Canine Influenza Hits Massachussetts and Rhode Island
Canine influenza cases have been recently diagnosed in Massachusetts and Rhode Island. Considered uncommon, doggie flu has owners, who may not have been aware that such a thing even existed, worried and running to vaccinate their pets. Veterinarians in the area, such as Dr. Heidi Bassler in Salisbury Massachusetts, says the illness have never been a problem there before, so she has never vaccinated dogs for the flu. This now leaves the population vulnerable to disease.
Bassler calls it a “naive population of dogs,” who have never been exposed to canine influenza. As with people, exposure to the flu most often happens in social settings. This would include doggie daycare, obedience classes, dog parks, or boarding kennels.
Fortunately the disease, although contagious in dogs, is not a disease of humans and cannot spread from dogs to people.
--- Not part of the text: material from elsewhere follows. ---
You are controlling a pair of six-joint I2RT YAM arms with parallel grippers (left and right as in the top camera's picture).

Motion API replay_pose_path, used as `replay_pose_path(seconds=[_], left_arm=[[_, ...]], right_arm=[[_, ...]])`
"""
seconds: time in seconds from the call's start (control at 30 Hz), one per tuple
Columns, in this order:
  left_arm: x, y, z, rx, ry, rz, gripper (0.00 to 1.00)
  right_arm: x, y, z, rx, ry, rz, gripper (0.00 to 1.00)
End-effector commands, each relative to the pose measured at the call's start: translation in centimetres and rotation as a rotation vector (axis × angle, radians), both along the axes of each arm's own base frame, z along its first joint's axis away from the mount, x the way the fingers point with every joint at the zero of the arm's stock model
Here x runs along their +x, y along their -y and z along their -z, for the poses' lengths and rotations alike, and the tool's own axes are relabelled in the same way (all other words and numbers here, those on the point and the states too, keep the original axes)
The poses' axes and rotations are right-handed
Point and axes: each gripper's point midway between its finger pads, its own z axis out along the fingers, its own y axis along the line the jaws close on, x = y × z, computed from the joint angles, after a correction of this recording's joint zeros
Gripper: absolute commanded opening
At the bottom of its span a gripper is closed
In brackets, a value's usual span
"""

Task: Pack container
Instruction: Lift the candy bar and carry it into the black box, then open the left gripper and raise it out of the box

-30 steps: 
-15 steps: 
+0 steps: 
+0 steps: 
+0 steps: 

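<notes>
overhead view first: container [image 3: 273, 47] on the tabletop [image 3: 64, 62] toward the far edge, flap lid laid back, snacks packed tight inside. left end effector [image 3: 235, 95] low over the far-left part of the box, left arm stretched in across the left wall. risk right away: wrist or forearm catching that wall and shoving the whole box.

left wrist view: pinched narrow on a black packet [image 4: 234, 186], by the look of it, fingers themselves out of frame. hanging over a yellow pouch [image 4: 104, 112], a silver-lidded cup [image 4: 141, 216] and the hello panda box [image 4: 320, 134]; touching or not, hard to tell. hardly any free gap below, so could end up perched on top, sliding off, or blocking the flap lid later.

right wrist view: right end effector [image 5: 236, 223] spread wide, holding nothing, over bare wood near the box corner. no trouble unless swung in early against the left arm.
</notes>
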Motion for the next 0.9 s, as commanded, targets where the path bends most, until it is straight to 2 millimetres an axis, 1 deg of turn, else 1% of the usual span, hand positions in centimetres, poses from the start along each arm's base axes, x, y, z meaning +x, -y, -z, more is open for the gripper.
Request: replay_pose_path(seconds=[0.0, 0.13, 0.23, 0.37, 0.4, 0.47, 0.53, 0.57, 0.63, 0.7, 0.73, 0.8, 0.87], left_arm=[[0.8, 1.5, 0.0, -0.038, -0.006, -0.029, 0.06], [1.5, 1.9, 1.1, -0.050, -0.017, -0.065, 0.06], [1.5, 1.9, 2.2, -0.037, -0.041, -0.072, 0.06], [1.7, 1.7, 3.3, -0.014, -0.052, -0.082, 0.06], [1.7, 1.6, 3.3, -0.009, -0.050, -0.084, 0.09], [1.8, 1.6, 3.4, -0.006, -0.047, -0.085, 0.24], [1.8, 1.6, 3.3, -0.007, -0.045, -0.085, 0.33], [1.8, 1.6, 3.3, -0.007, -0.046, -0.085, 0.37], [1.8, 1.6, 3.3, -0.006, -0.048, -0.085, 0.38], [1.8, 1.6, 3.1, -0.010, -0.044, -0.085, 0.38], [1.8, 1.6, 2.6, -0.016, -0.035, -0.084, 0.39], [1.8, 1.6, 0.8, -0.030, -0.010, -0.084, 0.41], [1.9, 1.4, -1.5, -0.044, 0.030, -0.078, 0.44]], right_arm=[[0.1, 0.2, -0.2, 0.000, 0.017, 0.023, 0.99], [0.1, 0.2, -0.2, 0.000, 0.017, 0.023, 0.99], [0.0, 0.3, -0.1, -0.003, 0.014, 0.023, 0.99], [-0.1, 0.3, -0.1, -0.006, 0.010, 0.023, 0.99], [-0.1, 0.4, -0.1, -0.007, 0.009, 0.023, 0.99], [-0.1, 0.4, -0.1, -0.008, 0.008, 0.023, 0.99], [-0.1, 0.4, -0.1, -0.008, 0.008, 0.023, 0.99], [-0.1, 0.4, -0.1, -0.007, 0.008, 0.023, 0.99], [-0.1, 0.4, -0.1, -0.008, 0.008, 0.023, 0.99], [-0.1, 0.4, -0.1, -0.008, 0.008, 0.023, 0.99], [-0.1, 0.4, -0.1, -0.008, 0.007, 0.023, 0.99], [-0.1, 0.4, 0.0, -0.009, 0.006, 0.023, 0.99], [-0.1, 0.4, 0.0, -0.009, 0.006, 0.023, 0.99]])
However, humans can transfer it to other dogs due to contaminated clothing or toys carried from one dog to another, since the disease is spread by direct contact with respiratory secretions in the air or on objects. If dogs are coughing or showing other signs of respiratory distress they should not be taken into social settings where other dogs can be exposed, and their human parents should take care to wash clothing, hands, and play toys before healthy dogs use them.
Massachusetts and Rhode Island vets say that as of now there have been just a few cases of canine influenza reported. Dog flu symptoms are similar to human flu symptoms: cough, fever, runny nose, and lack of energy. Symptoms last for about two weeks, or until the virus runs its course. Since it is a virus there is no medical treatment to shorten the length of the illness, but vets may prescribe antibiotics to help with secondary bacterial infections that can sometimes come along with the flu.
Dog flu began as horse flu, which for over 40 years has been known to exist. In 2004 there were reports of an strange respiratory illness that was sickening dogs, and investigation showed that it was the equine influenza A H3N8 virus. Horse flu had jumped species and adapted to sicken and spread among canines. According to the Centers for Disease Control and Prevention (CDC), very few dogs die from the disease. Some dogs who have it are very sick, some have no symptoms. Sometimes a severe infection starts with pneumonia.
A dog flu shot exists, but not all dogs need it, according to vets. Just as with human flu shots, the two-injection vaccine may not protect from all flu illnesses, however, it can reduce the severity and length of the infections. Dogs need a booster every year for continued protection. In 2011 there were dog flu outbreaks in New York, New Jersey, Pennsylvania, and Colorado, which had the American Veterinary Medical Association recommending that social dogs be vaccinated.
Healthy Pets cautions that unnecessary vaccinations can compromise a dog’s immune system, so dogs who are not at risk should not get flu shots, particularly since the disease is rare. However, with outbreaks occurring in Rhode Island and Massachusetts, vets say they are ordering as much canine influenza vaccine as they can get.